Les échafaudages à particules microporeuses recuites (MAP) sont une sous-classe de matériaux granulaires dans lesquels les blocs de construction en microgel (μgel) sont reliés entre eux pour former un échafaudage poreux en vrac. Avec la microarchitecture unique de ces échafaudages granulaires, la porosité innée générée par l’espace vide entre microgel sphérique interconnecté favorise l’infiltration cellulaire accélérée et la migration1. Les blocs de construction en microgel des échafaudages MAP peuvent être fabriqués à partir de polymères synthétiques et naturels avec des modifications chimiques2. Les méthodes décrites ici mettent spécifiquement en évidence l’utilisation de microgels composés d’un squelette d’acide hyaluronique (HA) modifié avec des poignées fonctionnelles de norbornène (NB). La poignée fonctionnelle NB sur le polymère HA supporte les réactions chimiques de clic pour former des microgels et les relier entre eux pour générer des échafaudages MAP 3,4. De nombreux schémas ont été utilisés pour relier les microgels entre eux (c’est-à-dire le recuit), tels que les réactions enzymatiques1, 5,6 à base de lumière et chimiques de clicsans additifs 3,7. La chimie du clic sans additif est décrite dans ce travail, en utilisant la conjugaison Diels-Alder à demande inverse tétrazine-norbornène pour interconnecter les microgels HA-NB.

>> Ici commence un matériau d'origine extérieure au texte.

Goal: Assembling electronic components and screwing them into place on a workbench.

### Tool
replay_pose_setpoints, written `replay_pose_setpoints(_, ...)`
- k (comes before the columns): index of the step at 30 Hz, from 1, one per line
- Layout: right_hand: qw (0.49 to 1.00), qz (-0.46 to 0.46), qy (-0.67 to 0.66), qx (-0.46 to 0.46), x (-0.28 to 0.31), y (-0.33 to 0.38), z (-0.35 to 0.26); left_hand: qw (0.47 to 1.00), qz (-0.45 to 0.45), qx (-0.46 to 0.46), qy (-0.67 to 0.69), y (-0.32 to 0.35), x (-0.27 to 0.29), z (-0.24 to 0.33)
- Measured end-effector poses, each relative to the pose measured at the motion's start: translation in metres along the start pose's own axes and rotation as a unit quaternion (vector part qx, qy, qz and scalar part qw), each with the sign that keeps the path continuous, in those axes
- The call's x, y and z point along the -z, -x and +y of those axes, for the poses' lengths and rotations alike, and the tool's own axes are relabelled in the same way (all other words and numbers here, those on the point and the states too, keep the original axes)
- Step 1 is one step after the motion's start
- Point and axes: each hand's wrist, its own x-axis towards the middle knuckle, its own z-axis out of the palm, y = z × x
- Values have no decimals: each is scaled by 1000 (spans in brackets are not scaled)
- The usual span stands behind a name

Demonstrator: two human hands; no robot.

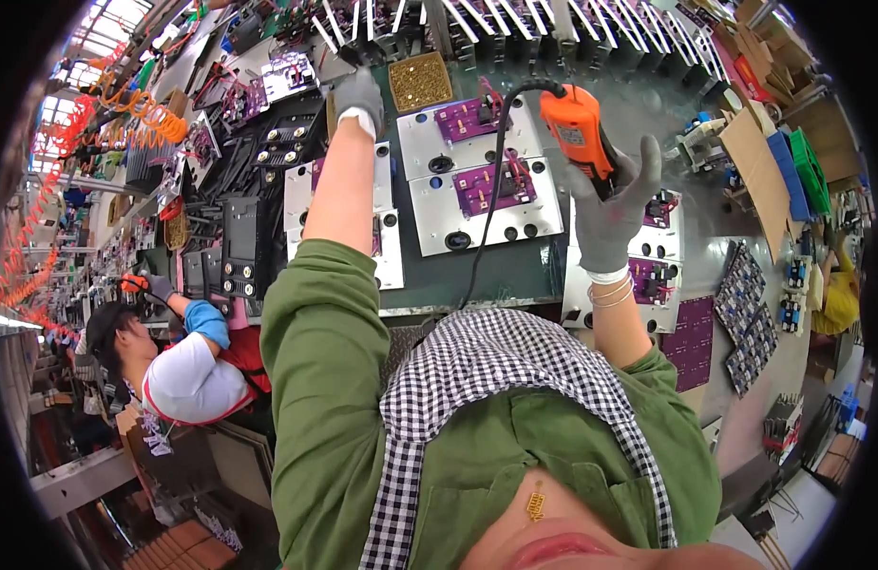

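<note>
My right hand [612, 211], in a grey glove, grips an orange electric screwdriver [580, 126] with a black cable, held above the bench. Just left of it lie two grey metal plates [485, 195], each carrying a purple circuit board [496, 185]. My left hand [359, 97], also grey-gloved, reaches far forward with the arm stretched out, beside a small tray of brass screws [421, 81]. Its fingers are curled; what they touch is hidden from me.
More plates with purple boards [653, 275] sit to the right, next to stacked purple and dark boards [743, 299]. Black parts and plates [239, 237] crowd the left. A co-worker [178, 366] sits at left with another orange tool. Cardboard boxes [757, 161] stand at right.
</note>
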Motion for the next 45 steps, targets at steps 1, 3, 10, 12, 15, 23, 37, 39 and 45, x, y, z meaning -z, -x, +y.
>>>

Pour fabriquer des échafaudages MAP, les utilisateurs génèrent d’abord les blocs de construction de microgel en utilisant des émulsions inverses dans des systèmes discontinus ou dans des dispositifs microfluidiques, ainsi qu’avec la pulvérisation électrohydrodynamique, la lithographie ou la fragmentation mécanique2. La production de microgels sphériques HA-NB a été bien décrite et a déjà été rapportée à l’aide des techniques d’émulsiondiscontinue 2 et de génération de gouttelettes microfluidiques 8,9,10,11. Dans ce travail, des microgels sphériques HA-NB ont été générés sur une plate-forme microfluidique focalisant l’écoulement pour une taille et une forme contrôlées, comme décrit précédemment 8,9,10. Après purification, les microgels existent dans une suspension aqueuse et doivent être concentrés pour induire un état de coincement. Lorsqu’ils sont coincés, les microgels présentent des propriétés d’amincissement par cisaillement, ce qui leur permet de fonctionner comme des matériaux injectables qui remplissent l’espace1. Une méthode pour induire un état de bourrage consiste à sécher les microgels par lyophilisation, ou lyophilisation, puis à réhydrater ensuite le produit séché dans un volume contrôlé12. Alternativement, l’excès de tampon peut être éliminé de la boue de microgel par centrifugation sur une passoire ou par retrait manuel du tampon de la pastille de microgel, soit par aspiration, soit à l’aide d’un matériau absorbant. Cependant, l’utilisation de la centrifugation pour sécher les microgels peut générer une gamme très variable de fractions de particules et de fractions de vide lors de la fabrication d’échafaudages granulaires12. Des techniques de lyophilisation des microgels ont été décrites en utilisant 70% d’IPA pour les microgels de polyéthylène glycol (PEG)13, des huiles fluorées pour les microgels méthacryloyl (GelMa) 14 et 70% d’éthanol pour les microgels HA12. Ce protocole met en évidence des méthodes de lyophilisation de microgels HA sphériques utilisant de l’éthanol à 70%, un réactif de laboratoire standard, afin de conserver les propriétés originales du microgel pendant le processus de séchage. Les microgels HA lyophilisés peuvent être pesés et réhydratés à des pourcentages pondéraux définis par l’utilisateur pour contrôler les fractions de particules finales dans les échafaudages MAP12.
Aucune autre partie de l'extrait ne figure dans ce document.